Housing trends in 2013 vs. 2014

As the curtains close on 2013, the industry is squarely focused on the coming years, hoping for a full economic recovery, but is 2014 the year of the housing recovery, given the many years this sector has been beaten down and struggled to regain much lost ground?

“In 2012 we saw the housing market recover and, going into 2013, we expected continuing recovery,” said Lawrence Yun, chief economist of the National Association of Realtors (NAR). “Instead, the recovery accelerated a lot faster than we anticipated, which was great for sellers and for the 75 million homeowners who saw their home values appreciate.”

Part of NAR’s exceeded expectations is in their caution in having optimism, particularly with their chief economist having the authority to be a true economist rather than a cheerleader, which the trade group was accused of with Yun’s predecessor.

But is any of this good enough reason to hold out hope for 2014 being the great year of recovery? Let’s look at the 7 housing trends realtor.com has outlined as a recap for 2013, and we will forecast how each factor will change in 2014, and whether or not we’re in for a big recovery.

1. Housing prices rose quickly

According to realtor.com research, the national median listing price was $179,900 in January 2012 and rose to $180,000 by December 2012, and the pace of price appreciation accelerated quickly over the year to reach a median list price of $199,500 by September 2013.

In 2014, economists agree that home prices will continue to rise, which homeowners that are still underwater desperately need, but no extreme surge is expected, so watch for a healthy pace of improvement to continue in the coming year.

2. Mortgage rates remained low

“We expected mortgage rates to rise in 2013, and they started to increase in the late spring, but they’re still very affordable when you look at rates on a historical basis,” Yun said. “They just aren’t at the super-low point we saw earlier.” According to Freddie Mac, 30-year fixed-rate loans were as low as 3.45 percent in December 2012 and rose to 4.49 in September 2013.

In 2014, some believe rates could dip, some believe they will jump, but the truth is that no one knows, because there are so many moving pieces that could shift the ultimate outcome, but based on 2013, we predict that they will remain low but will, in fact, increase slightly.

3. Bidding wars

The combination of rising prices, low mortgage rates and low inventory led to a sense of urgency among buyers and the return of bidding wars, said Don Frommeyer, president of the National Association of Mortgage Brokers.

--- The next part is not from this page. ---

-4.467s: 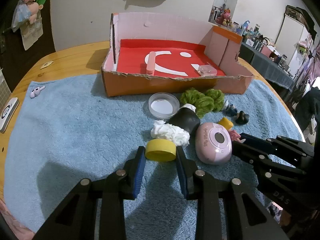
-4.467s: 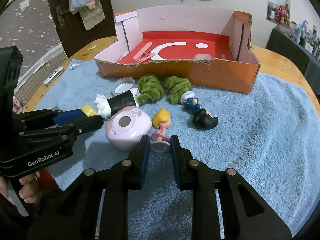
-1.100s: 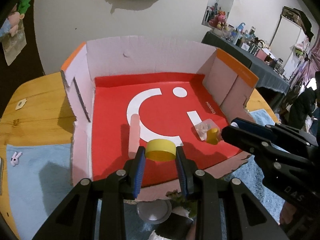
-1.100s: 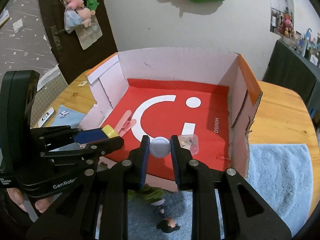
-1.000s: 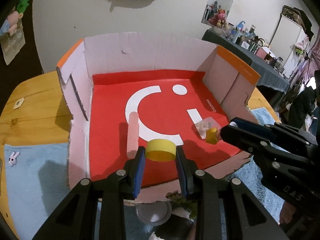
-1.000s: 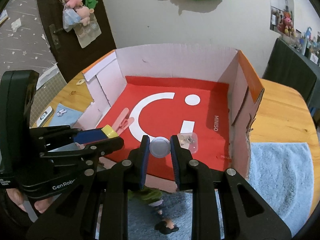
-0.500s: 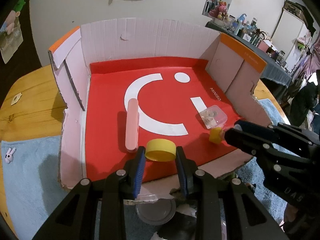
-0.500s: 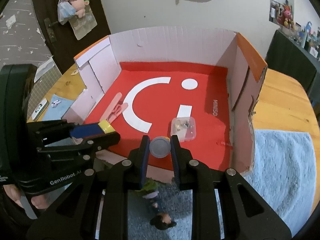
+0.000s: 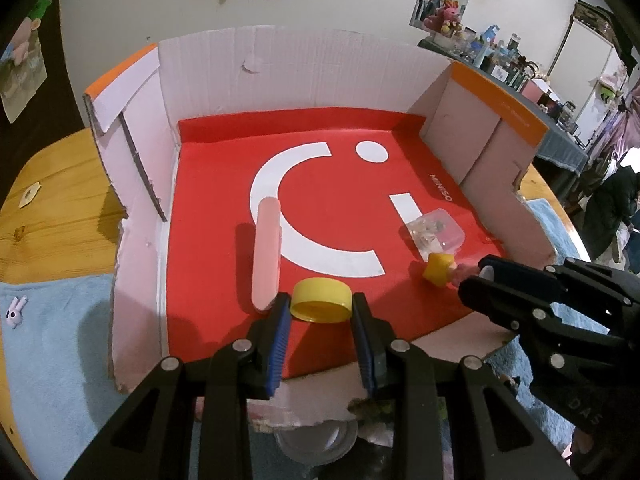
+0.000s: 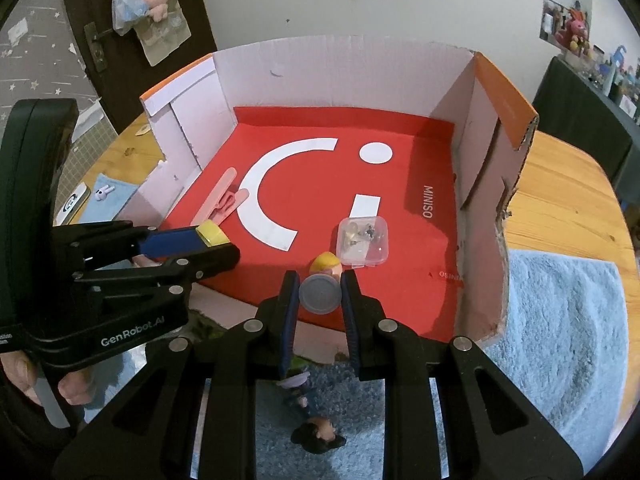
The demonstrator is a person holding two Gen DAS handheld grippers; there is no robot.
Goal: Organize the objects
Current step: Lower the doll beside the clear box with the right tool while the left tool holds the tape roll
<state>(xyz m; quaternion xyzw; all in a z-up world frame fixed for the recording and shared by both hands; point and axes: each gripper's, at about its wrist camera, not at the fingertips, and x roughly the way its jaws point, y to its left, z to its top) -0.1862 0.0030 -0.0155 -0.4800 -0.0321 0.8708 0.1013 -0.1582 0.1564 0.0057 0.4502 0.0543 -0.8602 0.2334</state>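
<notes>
My left gripper point(image 9: 320, 312) is shut on a yellow bottle cap point(image 9: 320, 300), held just over the near part of the red floor of an open cardboard box point(image 9: 304, 68). The right gripper point(image 10: 320, 288) is shut on a small figurine point(image 10: 320, 294) with yellow hair, gripped at its round grey base, above the box's near edge. In the left wrist view the figurine point(image 9: 438, 269) sticks out of the right gripper point(image 9: 476, 276). The right wrist view shows the cap point(image 10: 212, 234) in the left gripper point(image 10: 216, 240).
Inside the box point(image 10: 340, 76) lie a pink clip point(image 9: 266, 252) and a clear plastic case point(image 10: 362, 240). A blue towel point(image 10: 560, 320) covers the wooden table point(image 10: 560, 184). A dark-haired figurine point(image 10: 316, 436) and a clear lid point(image 9: 316, 444) lie below the grippers.
Both grippers have carried the cap and the figurine from the towel to over the box. In the last second they tipped slightly further down toward the red floor.
</notes>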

According to realtor.com research, inventory in 2012 reached a high of 2,083,710 homes on the market, then steadily declined to a low of 1,583,497 homes in February 2013. At the end of September 2013, 2,210,000 homes were for sale, approximately a five-month supply.

In 2014, bidding wars will become the norm in many cities, but not nationally. Smaller cities or areas with lower demand will not necessarily see bidding wars, particularly in the areas most hard hit by the housing crash. Consider this a San Francisco issue, not a Pierre, South Dakota issue.

4. Housing affordability

In one statement, Dr. Yun said, “Housing affordability has come down a little this year because of double-digit home value appreciation and the fact that income isn’t rising in comparable amounts. Rising mortgage rates, even though they’re still low, also have an impact. While affordability right now is at a five-year low, it’s still the fifth highest for the past 30 years.”

Later, he noted that a decline was expected. “Affordability has fallen to a five-year low as home price increases easily outpaced income growth,” he said. “Expected rising mortgage interest rates will further lower affordability in upcoming months. Next month we may see some delays associated with the government shutdown.”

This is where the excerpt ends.